Authors: Meg Maguire
Dedication
I’d like to thank Kat and Rebecca Duncan, and Kathy and everyone else at Ironstone Farm for letting me muck around and pester them with my endless questions about horses and firearms. Thanks also to Liz, for her city-girl perspective on Montana (and its men). And thanks as always to my husband, a pied among blue-bars.
Chapter One
By the bluish glow of a nearly full moon, Sarah spotted her first sign of civilization in an hour—an unlit house on this endless, lonely stretch of dirt road in Nowheresville, Montana. She picked up her pace, arm wrapped around her middle to cradle her wounded side. She kept her eyes locked on the shapes ahead, the trapezoid of a roof, the ladderlike stripes of a porch railing.

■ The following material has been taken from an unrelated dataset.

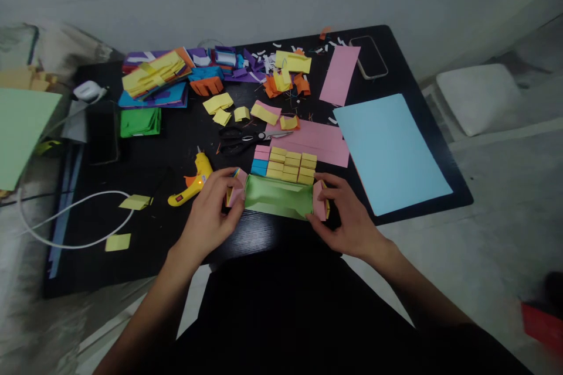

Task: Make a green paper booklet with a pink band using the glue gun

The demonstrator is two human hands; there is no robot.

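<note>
Near the table's front edge I hold a folded paper piece with a light green middle [279,196] and pink ends. My left hand [215,205] grips the left pink end [237,187], thumb in front and fingers behind. The right pink end [320,200] is pinched by my right hand [345,214]. Just beyond the green part stand small yellow folded paper blocks [291,165] in rows, with pink [263,153] and blue [259,167] ones at their left. A yellow glue gun [196,179] lies left of my left hand. Black-handled scissors [246,139] rest behind the blocks.
A light blue sheet [391,152] covers the table's right side. Pink paper [310,140] lies behind the blocks. Stacked coloured paper [156,73], a green bundle [141,122] and scraps [281,79] fill the back. A white cable [79,245] loops at the left; a dark phone [103,135] lies nearby.
</note>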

Her progress along the gravel rang out in the still night, uneven footsteps like seconds ticking by on a broken clock. The darkness and quiet didn’t scare her. If anything, their purity was a comfort now, a merciful change from the noise and the buzzing, yellowy bulbs of the bus stations Sarah had been sleeping in for the past three weeks, the sickly light seeping beneath the doors in every rundown women’s shelter between here and Buffalo. Between this dead-silent road and the night her entire life had collapsed. The night she’d become a fugitive.

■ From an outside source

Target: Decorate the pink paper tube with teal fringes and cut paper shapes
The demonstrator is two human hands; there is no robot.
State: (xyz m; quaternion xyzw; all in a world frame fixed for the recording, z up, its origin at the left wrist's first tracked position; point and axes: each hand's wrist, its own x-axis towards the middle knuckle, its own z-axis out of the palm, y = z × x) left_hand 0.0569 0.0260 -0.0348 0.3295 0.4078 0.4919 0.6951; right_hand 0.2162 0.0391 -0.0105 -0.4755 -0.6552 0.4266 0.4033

One minute she’d been camped out on a barstool with a friend, watching baseball, nursing her second beer. Then, a phone call. A short run to an old friend’s house, moments later the snap decision that ended her world as she knew it, sent her out into the unknown without so much as a change of clothes. She’d covered nearly two thousand miles, on bus and foot mainly. It’d only taken a couple of stints as a hitchhiker for Sarah to conclude it wasn’t the way for a single woman to travel. Granted, the knife she’d had held to her throat by the second—and last—driver she’d ever flagged down would only leave a tiny scar on the outside, probably some deeper damage to her psyche. The buckshot presently lodged in her side from a run-in with a territorial farm owner… Now that injury seemed poised to linger. Whoever had given her the impression that people from postcard-pretty places like Montana would be kind and welcoming… Well, next time she’d ask for proof.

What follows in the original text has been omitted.